Ziel des Kiezspaziergangs ist, ein Bild des derzeitigen Status Quo vom „digitalen Schöneberg“ aufzuzeigen und mögliche Trends (Co-Working und Co –Living-, Sharing-Konzepte, Start-up Szene) aufzuspüren. Es sollen Visionen, Vorstellungen und Motivationen hinter den digitalen Praktiken vorgestellt und welche möglichen Ausschlüsse und Zugänge als Konsequenz dieser Entwicklung folgen könnten, diskutiert werden. Darüber hinaus werden die Teilnehmenden des Kiezspaziergang  eingeladen, ihre Vorstellungen und Wünsche einer zukünftigen Stadt zu äußern, um urbane Herausforderungen und mögliche Ideen zur zukünftigen Stadt herauszustellen.

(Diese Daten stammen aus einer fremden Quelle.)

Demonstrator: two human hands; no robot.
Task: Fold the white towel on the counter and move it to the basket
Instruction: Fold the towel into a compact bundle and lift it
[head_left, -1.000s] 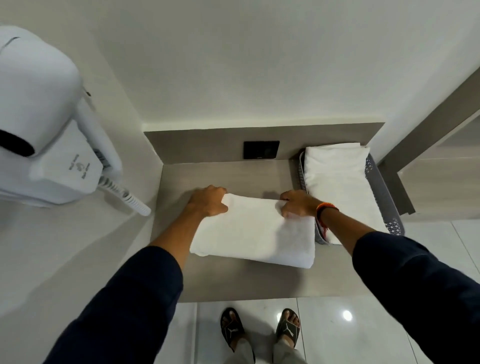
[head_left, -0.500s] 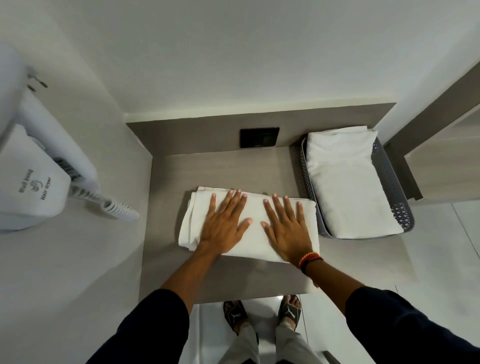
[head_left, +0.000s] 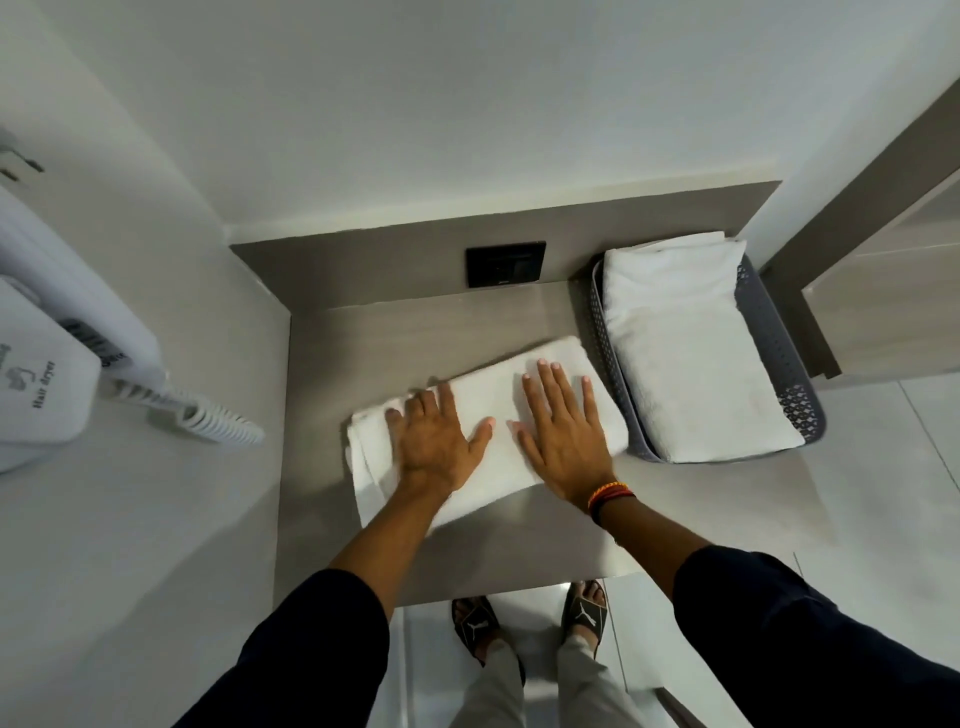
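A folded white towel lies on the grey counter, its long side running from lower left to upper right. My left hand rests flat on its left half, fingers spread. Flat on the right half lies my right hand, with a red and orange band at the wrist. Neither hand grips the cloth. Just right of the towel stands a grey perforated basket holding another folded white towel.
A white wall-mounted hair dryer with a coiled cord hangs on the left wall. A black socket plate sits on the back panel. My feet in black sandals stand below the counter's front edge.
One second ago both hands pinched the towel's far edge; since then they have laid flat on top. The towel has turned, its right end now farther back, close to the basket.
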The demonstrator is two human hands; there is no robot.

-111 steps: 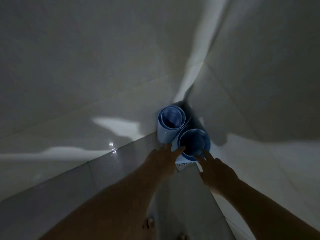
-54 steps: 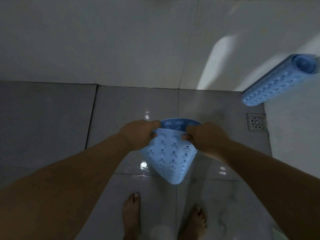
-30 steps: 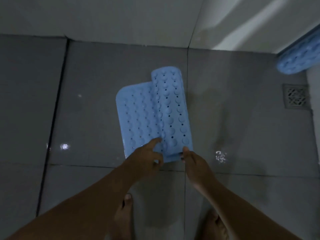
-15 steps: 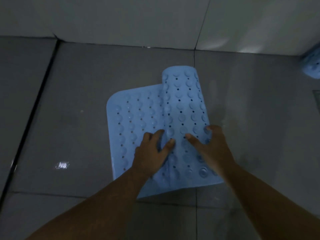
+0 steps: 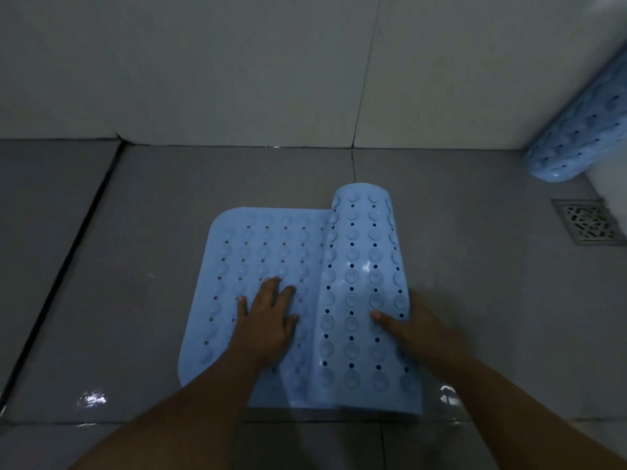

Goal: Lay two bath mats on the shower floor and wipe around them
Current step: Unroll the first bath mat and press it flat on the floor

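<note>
I look down through the head camera at a dim shower floor of large grey tiles (image 5: 475, 300), meeting a pale tiled wall (image 5: 237, 69) along the far side. A light blue rubber bath mat with rows of small holes and round suction cups (image 5: 271, 252) lies half unrolled in the middle of the floor. Its flat part is on the left; the part not yet unrolled forms a tube (image 5: 364, 266) on the right, suction cups facing up. The tube's long axis runs from near to far, its rounded far end pointing toward the wall.

To the far right, a second light blue mat, rolled up tight (image 5: 573, 144), leans tilted in the corner, its lower end close to the floor. Just near of it, a square metal drain grate (image 5: 588, 222) is set into the floor, well apart from the open mat. A dark grout line (image 5: 61, 266) runs diagonally at the left. Nothing lies on the floor between the tube and the drain.

My left hand (image 5: 268, 320) rests flat on the unrolled part, fingers spread and straight, pressing it down. My right hand (image 5: 410, 325) is against the tube's right side near its near end, the thumb lying on top; the other fingers are hidden behind the roll, so I cannot tell whether they curl round it.
</note>
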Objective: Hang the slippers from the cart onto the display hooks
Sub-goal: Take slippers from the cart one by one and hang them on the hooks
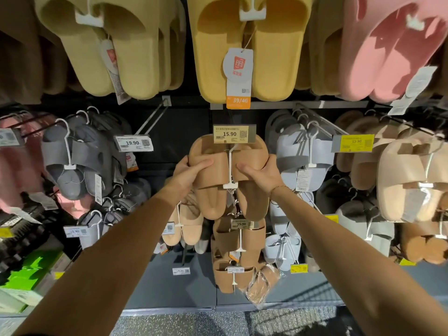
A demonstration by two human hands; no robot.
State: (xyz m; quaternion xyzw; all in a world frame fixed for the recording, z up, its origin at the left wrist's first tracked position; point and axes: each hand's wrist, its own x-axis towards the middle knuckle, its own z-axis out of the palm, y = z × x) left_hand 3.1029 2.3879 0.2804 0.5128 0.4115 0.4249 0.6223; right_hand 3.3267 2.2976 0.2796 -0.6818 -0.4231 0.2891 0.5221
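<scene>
A tan pair of slippers [213,190] on a white plastic hanger [229,169] is held up against the display, right under a 15.90 price tag [230,134] at the tip of a hook. My left hand [191,172] grips the left slipper's strap and my right hand [260,172] grips the right slipper's strap. The hanger's top is hidden behind the price tag, so I cannot tell whether it sits on the hook. The cart is out of view.
More tan pairs [237,241] hang directly below. Grey pairs [80,156] hang to the left beside an empty hook [151,121], pale blue pairs [305,154] to the right, beige pairs [412,180] far right. Yellow [244,49] and pink [388,49] pairs hang overhead.
</scene>
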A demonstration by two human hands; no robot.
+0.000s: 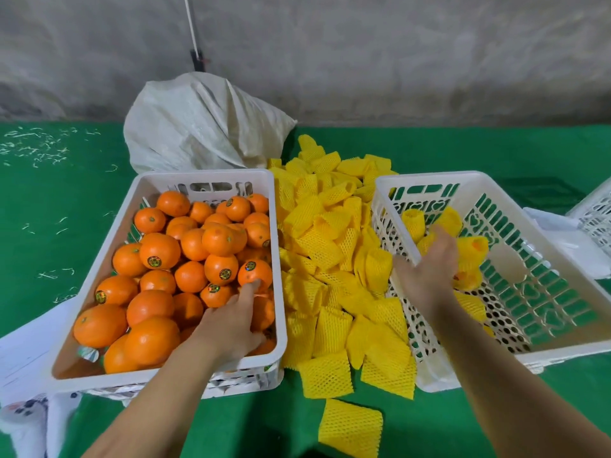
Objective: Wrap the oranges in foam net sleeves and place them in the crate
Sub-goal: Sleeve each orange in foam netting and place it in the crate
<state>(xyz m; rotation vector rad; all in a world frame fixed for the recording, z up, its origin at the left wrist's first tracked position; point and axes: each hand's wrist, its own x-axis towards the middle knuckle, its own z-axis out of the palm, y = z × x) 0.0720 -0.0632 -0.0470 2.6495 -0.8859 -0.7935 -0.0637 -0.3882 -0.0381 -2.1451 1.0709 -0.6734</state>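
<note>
A white crate [205, 176] on the left is heaped with bare oranges [158, 251], many with round stickers. My left hand [231, 325] reaches into its right side; index finger and thumb curl round an orange [266, 312] by the crate wall. A pile of yellow foam net sleeves [330, 259] lies between the crates. The white crate [429, 177] on the right holds several sleeved oranges [472, 249] at its left end. My right hand [429, 269] hovers over them, fingers relaxed, holding nothing.
A grey woven sack [205, 127] stands behind the left crate on the green table cover [59, 209]. One sleeve [350, 428] lies near the front edge. Another white crate [595, 219] shows at the far right. White sheets [23, 358] lie at the lower left.
</note>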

Kostenbeitrag der Touren: 2,50 Euro/Mitglieder der NaturFreunde frei

 

Ansprechpartnerin: Dr. Christine Scherzinger

Neuerscheinung: suburban-Schwerpunktheft “Stadt der Reproduktion”

Die neue Ausgabe der “suburban” ist online. Schwerpunkt der Ausgabe ist die “Staft der Reproduktion” mit Beiträgen zur Ökonomisierung und Prekarisierung gesellschaftlicher Reproduktion sowie Raumproduktionen von Frauen, MigrantInnen, Queers und rassifizierten Menschen. Darüber hinaus gibt es eine Debatte zum Dolores Haydens Text zur nicht-sexistischen Stadt, Magazinbeiträge, Veranstaltungsberichte und Rezensionen. Wie immer, sind alle Beiträge online frei verfügbar.